Мортирмир решил, что Болдески ему симпатичен.
Воспоминания были пыткой. За первые пять минут он выяснил, что магистр игнорировал его раньше, потому что Мортирмир не имел доступа к силе. Теперь, когда положение изменилось, от него ждали, что он все нагонит. Желательно — к концу занятия.
Этого не произошло.
За два часа его вызывали чаще, чем за все время учебы; дали странные геометрические фигуры и другие памятные объекты для хранения во Дворце воспоминаний, а потом предложили воспроизвести полученное. У него не вышло — иногда просто не получалось, а потом, когда разволновался и раздосадовался вконец, он начал проваливаться с треском.
Магистр был беспощаден и в конце урока отвел Мортирмира в сторону.
— Твоя неспособность запомнить даже простейшие формы поистине удручает, — заявил он.

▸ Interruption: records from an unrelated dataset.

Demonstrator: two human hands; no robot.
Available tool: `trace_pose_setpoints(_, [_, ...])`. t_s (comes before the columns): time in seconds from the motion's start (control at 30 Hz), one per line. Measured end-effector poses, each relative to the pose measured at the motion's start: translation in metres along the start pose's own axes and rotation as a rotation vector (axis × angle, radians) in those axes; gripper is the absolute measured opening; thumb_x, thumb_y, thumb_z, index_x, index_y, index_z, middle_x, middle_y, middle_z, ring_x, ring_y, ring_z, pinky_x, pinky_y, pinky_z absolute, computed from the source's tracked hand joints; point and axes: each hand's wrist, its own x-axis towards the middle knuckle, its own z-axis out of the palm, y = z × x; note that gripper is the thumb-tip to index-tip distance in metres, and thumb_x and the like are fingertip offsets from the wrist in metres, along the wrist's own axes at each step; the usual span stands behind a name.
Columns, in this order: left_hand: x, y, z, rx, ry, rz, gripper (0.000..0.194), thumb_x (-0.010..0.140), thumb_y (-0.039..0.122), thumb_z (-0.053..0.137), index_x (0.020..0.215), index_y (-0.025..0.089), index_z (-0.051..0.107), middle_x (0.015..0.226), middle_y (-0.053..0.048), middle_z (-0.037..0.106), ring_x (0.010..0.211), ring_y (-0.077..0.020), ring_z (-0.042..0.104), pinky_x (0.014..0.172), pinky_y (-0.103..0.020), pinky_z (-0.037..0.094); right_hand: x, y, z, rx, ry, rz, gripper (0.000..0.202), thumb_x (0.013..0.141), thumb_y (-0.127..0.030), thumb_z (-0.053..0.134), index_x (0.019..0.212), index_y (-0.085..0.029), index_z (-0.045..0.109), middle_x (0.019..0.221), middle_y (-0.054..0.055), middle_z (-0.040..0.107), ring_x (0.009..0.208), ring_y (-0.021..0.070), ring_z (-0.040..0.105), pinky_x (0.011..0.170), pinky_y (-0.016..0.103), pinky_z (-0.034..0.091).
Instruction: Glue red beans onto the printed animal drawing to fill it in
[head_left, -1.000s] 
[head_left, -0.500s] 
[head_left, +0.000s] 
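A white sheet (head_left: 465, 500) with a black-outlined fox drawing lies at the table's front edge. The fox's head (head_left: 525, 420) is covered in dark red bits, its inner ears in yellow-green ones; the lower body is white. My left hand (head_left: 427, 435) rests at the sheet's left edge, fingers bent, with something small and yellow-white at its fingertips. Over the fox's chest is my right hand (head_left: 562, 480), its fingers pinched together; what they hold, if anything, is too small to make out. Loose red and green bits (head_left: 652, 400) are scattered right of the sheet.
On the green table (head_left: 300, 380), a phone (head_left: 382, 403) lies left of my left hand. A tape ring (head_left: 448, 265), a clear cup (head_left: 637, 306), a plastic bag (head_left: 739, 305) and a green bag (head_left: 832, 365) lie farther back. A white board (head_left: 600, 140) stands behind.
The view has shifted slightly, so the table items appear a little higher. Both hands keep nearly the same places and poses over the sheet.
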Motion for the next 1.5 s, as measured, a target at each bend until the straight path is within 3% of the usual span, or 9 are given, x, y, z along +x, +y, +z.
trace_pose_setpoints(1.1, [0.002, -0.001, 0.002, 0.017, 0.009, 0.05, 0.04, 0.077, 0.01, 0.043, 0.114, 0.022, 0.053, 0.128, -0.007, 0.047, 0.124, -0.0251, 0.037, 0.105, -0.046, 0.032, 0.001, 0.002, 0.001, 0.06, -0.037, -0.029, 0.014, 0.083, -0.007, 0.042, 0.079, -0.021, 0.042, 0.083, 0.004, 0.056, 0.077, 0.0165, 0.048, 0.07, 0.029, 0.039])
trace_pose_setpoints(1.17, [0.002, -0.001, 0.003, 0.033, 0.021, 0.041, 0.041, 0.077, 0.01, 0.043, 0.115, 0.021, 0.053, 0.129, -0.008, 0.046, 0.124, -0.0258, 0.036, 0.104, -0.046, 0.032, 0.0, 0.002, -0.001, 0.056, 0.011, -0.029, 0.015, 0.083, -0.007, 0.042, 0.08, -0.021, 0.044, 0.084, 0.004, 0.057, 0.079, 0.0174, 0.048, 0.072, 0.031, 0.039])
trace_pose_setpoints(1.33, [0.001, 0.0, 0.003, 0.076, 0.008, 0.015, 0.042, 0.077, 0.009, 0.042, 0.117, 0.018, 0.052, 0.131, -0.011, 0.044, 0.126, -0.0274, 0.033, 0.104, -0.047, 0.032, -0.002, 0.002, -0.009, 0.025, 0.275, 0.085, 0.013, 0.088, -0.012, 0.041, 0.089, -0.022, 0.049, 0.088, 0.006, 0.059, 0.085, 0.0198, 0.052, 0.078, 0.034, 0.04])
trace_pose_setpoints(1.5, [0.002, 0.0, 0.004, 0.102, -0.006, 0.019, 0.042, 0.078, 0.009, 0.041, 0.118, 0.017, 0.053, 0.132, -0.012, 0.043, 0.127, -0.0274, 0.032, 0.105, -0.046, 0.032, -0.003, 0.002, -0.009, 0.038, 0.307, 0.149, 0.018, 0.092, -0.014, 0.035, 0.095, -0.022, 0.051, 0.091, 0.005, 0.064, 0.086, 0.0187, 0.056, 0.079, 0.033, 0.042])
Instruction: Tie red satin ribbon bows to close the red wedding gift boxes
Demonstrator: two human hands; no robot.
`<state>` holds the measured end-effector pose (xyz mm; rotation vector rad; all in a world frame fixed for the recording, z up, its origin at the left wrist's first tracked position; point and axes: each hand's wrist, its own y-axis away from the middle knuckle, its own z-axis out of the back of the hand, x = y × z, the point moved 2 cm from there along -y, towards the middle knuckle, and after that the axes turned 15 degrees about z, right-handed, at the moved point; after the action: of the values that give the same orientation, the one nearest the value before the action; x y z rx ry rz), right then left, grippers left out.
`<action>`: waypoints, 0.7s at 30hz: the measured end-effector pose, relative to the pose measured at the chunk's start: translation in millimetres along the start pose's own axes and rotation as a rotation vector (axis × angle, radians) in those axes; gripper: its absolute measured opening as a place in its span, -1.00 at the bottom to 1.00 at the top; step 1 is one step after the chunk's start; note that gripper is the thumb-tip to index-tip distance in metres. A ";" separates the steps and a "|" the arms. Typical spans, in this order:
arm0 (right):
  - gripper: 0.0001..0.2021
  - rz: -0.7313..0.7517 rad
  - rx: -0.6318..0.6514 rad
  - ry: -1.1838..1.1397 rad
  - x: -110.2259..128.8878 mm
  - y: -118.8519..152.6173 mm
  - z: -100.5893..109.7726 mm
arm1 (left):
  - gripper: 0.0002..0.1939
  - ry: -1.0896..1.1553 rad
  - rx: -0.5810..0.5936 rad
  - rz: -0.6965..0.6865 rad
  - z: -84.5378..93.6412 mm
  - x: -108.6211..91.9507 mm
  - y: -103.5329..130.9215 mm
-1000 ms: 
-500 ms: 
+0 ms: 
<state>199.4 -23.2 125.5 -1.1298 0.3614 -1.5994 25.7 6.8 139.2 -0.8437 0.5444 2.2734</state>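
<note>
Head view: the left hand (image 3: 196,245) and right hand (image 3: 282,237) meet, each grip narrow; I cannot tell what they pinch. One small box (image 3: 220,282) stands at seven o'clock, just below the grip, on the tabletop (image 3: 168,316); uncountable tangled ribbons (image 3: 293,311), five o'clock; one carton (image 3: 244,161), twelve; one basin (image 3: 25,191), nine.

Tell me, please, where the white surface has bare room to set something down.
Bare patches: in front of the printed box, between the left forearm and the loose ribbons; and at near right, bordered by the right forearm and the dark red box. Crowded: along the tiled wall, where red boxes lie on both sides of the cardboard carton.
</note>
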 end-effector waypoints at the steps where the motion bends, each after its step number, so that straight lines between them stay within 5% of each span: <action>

Мортирмир прикинул — ибо мечтать не вредно, — сумеет ли он превратить этого человека в пепел. Гнева и досады ему наверняка хватит, чтобы возжечь поистине мощное пламя.
— Я... поработаю... над Дворцом воспоминаний, — процедил он.
Магистр пожал плечами.
— О, да делай что хочешь, — бросил он и быстро вышел вон.
— Ему нравится так поступать, — сказал Болдески.
— Он раньше никогда ко мне не придирался, — ответил Мортирмир, готовый расплакаться и не желающий сорваться прилюдно. «Боже мой, я умею убивать огнем, но тушуюсь перед глумливым магистром...»
— Раньше ты не был достоин его времени и внимания, — покачал головой Болдески. — Я пригласил бы тебя выпить винца, но честно думаю, что тебе лучше потрудиться над воспоминаниями. Я и сам был объектом его нападок и теперь поистине твой должник — нынче было легче, чем когда-либо в этом году. Ну, раз он в тебя вцепился, то уже не отпустит. — Этруск улыбнулся. — Ты сам виноват. Когда ты не владел силой, всем было начхать.